11E1. If an event has probability 0.35, what are the log-odds of this event?

p <- 0.35
p/(1-p)
## [1] 0.5384615

11E2. If an event has log-odds 3.2, what is the probability of this event?

lo <- 3.2
lo/(1+lo)
## [1] 0.7619048

11E3. Suppose that a coefficient in a logistic regression has value 1.7. What does this imply about the proportional change in odds of the outcome?

#Log-odds will increase by 1.7 times

11E4. Why do Poisson regressions sometimes require the use of an offset? Provide an example.

#When time is different for two events, offset will be needed. Offset can bring all observations into the same scale.
#For example, a number of manuscripts produced by the monastery is measured on the daily or weekly basis, and offset parameter can convert the measurements to daily basis.

11M1. As explained in the chapter, binomial data can be organized in aggregated and disaggregated forms, without any impact on inference. But the likelihood of the data does change when the data are converted between the two formats. Can you explain why?

#The aggregated model contains C(n,m) multiplier. This multiplier is converted to an additional constant at the log-scale of the likelihood. For non-aggregated model, each event is modeled independently as a number of heads in the single drop of the coin.

11M2. If a coefficient in a Poisson regression has value 1.7, what does this imply about the change in the outcome?

#Log of outcome will increase by 1.7 times

11M3. Explain why the logit link is appropriate for a binomial generalized linear model.

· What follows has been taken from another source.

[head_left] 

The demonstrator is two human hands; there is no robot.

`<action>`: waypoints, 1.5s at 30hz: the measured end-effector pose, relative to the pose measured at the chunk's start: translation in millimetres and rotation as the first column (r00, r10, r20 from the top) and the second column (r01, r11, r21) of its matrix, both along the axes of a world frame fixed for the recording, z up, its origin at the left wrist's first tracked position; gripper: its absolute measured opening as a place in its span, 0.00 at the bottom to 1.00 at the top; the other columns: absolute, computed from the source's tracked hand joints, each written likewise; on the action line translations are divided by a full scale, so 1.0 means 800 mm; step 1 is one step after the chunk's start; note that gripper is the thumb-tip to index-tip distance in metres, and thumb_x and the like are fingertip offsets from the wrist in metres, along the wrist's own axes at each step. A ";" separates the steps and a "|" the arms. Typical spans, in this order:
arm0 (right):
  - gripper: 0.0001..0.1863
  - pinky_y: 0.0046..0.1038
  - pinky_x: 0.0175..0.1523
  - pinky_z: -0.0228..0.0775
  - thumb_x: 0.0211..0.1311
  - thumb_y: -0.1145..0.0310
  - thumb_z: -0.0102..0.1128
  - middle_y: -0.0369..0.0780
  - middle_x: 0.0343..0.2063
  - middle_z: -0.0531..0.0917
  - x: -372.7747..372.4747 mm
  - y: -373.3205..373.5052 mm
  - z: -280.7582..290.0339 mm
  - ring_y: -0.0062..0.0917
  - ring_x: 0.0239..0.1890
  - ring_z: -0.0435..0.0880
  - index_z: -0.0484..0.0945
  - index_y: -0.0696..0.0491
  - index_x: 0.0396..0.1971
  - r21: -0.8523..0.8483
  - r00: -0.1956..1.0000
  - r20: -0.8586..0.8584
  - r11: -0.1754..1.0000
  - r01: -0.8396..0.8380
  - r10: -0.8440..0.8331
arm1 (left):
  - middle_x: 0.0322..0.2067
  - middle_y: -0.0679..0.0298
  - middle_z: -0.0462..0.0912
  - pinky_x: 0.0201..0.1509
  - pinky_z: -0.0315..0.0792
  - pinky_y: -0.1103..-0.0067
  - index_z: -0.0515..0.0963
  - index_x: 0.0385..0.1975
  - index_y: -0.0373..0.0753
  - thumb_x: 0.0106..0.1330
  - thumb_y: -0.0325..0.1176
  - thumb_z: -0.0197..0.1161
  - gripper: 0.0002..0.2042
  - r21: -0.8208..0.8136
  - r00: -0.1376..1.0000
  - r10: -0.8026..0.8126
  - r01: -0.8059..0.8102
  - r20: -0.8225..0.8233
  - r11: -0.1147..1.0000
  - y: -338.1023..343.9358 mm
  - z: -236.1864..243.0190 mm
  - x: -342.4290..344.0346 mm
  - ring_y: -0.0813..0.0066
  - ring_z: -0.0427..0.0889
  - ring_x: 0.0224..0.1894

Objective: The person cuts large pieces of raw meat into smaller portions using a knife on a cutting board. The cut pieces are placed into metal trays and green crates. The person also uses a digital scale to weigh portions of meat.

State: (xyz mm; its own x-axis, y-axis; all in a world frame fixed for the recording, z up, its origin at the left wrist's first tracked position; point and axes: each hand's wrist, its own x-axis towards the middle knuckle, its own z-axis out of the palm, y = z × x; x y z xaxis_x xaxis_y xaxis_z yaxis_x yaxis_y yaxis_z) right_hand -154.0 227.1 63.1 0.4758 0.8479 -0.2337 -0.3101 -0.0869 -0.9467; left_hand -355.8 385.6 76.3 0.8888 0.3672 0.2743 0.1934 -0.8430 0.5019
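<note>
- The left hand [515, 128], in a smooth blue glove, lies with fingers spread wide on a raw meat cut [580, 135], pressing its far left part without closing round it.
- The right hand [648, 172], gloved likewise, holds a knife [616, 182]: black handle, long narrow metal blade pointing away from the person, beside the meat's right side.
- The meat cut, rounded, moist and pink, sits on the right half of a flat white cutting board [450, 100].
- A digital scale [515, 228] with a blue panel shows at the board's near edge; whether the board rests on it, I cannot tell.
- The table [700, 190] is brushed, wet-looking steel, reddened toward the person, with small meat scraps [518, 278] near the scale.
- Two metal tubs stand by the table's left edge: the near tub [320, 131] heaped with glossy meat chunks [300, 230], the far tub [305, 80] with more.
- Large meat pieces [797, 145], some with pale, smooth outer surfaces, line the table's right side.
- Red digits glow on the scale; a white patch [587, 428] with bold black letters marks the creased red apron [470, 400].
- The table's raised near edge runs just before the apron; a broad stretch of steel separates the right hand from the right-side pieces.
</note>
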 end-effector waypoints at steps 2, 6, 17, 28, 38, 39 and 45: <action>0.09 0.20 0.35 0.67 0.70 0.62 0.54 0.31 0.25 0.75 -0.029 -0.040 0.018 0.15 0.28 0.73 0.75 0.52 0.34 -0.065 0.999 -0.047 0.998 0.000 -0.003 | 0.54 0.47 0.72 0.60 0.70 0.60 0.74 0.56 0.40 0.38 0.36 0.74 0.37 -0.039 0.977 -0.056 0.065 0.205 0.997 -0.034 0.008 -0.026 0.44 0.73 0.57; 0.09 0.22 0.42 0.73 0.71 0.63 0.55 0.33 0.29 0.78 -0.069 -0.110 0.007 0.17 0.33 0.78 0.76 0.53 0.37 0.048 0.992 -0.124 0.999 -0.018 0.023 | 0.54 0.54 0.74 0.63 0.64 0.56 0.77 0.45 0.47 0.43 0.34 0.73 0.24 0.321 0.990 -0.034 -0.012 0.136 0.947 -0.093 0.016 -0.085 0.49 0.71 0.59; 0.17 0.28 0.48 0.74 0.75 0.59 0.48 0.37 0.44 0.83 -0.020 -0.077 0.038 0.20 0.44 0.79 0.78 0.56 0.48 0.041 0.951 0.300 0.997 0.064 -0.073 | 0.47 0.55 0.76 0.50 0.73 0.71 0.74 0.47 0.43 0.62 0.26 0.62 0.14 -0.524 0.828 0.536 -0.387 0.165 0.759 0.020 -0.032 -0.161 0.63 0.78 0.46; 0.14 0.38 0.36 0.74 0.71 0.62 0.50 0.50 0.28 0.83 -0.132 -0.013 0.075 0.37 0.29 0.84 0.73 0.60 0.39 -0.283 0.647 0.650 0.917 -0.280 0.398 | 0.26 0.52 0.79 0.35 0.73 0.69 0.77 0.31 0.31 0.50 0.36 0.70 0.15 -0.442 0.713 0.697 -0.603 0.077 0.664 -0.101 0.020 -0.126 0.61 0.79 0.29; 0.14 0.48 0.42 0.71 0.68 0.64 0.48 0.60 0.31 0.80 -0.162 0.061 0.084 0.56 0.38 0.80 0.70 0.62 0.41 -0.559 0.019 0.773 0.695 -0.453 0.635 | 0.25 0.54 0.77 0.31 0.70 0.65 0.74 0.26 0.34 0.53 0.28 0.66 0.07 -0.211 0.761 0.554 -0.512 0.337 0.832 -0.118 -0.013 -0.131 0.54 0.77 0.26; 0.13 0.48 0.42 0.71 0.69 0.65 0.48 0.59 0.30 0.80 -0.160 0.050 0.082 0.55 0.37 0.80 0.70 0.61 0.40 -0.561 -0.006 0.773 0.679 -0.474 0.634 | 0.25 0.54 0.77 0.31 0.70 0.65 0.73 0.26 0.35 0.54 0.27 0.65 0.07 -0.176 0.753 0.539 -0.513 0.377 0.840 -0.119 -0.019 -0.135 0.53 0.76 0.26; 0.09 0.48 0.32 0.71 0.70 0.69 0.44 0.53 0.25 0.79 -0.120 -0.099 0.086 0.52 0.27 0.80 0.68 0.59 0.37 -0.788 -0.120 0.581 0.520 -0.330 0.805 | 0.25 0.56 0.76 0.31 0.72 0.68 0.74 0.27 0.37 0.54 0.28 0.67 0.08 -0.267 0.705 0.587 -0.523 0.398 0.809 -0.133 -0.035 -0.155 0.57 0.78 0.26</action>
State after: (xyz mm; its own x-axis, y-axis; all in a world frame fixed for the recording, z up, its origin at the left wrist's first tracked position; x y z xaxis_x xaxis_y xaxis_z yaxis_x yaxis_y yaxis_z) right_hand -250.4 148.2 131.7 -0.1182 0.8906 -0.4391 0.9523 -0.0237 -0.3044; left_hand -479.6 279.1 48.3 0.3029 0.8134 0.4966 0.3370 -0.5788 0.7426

#A link function's job is to map the linear space of a model like alpha + beta * (xi-x_bar) onto the non-linear space of a parameter like log(theta). So f is chosen with that goal in mind.
# The logit link maps a parameter that is defined as a probability mass, and therefore constrained to lie between zero and one, which is the output of binomial generalized linear model.

11M4. Explain why the log link is appropriate for a Poisson generalized linear model.

#Log link function maps a parameter that is defined over only positive real values onto a linear model. This works well with Poisson distribution, where the outcome are counts and always positive values.

11M5. What would it imply to use a logit link for the mean of a Poisson generalized linear model? Can you think of a real research problem for which this would make sense?

#Log link function maps a parameter that is defined over only positive real values onto a linear model. This works well with Poisson distribution, where the outcome are counts and always positive values.

11M6. State the constraints for which the binomial and Poisson distributions have maximum entropy. Are the constraints different at all for binomial and Poisson? Why or why not?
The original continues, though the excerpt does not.